Work instructions: Write every line below out again, exactly as given, but leave out the pictures.

*** Data block ***

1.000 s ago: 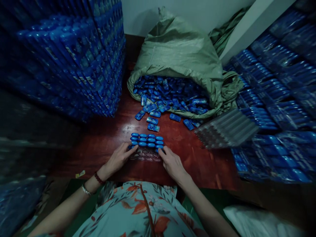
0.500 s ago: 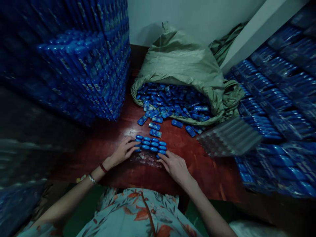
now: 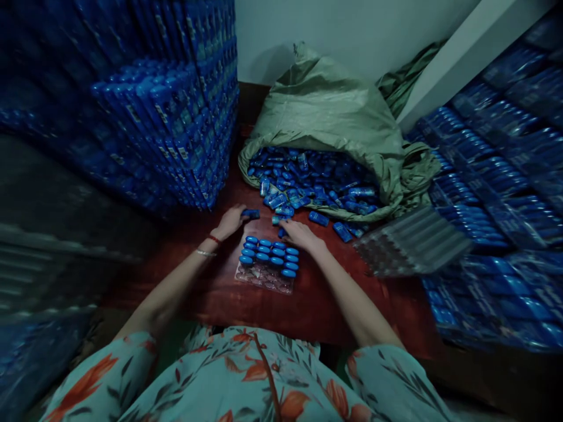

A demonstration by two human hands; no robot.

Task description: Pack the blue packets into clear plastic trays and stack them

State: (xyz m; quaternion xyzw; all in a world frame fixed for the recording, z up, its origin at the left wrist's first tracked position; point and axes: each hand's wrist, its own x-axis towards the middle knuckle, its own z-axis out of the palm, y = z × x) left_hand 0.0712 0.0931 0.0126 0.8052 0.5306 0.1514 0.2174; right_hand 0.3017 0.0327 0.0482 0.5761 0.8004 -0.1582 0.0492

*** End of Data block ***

Your response:
1.000 s ago: 
0.500 s ago: 
now: 

A demonstration by two human hands; no robot.

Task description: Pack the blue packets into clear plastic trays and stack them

State: (xyz m; quaternion xyzw; all in a world frame fixed for the recording, z up, its origin at the left wrist's first tracked position; point and axes: each hand's wrist, its own x-axis towards the middle knuckle, its own z-axis out of the palm, y = z × x) left_hand 0.0712 0.0931 0.0126 0.8052 0.5306 0.1514 0.2174; right_hand 0.3017 0.0327 0.0482 0.5761 0.8004 -0.1582 0.0492

Output for the exercise is now complete.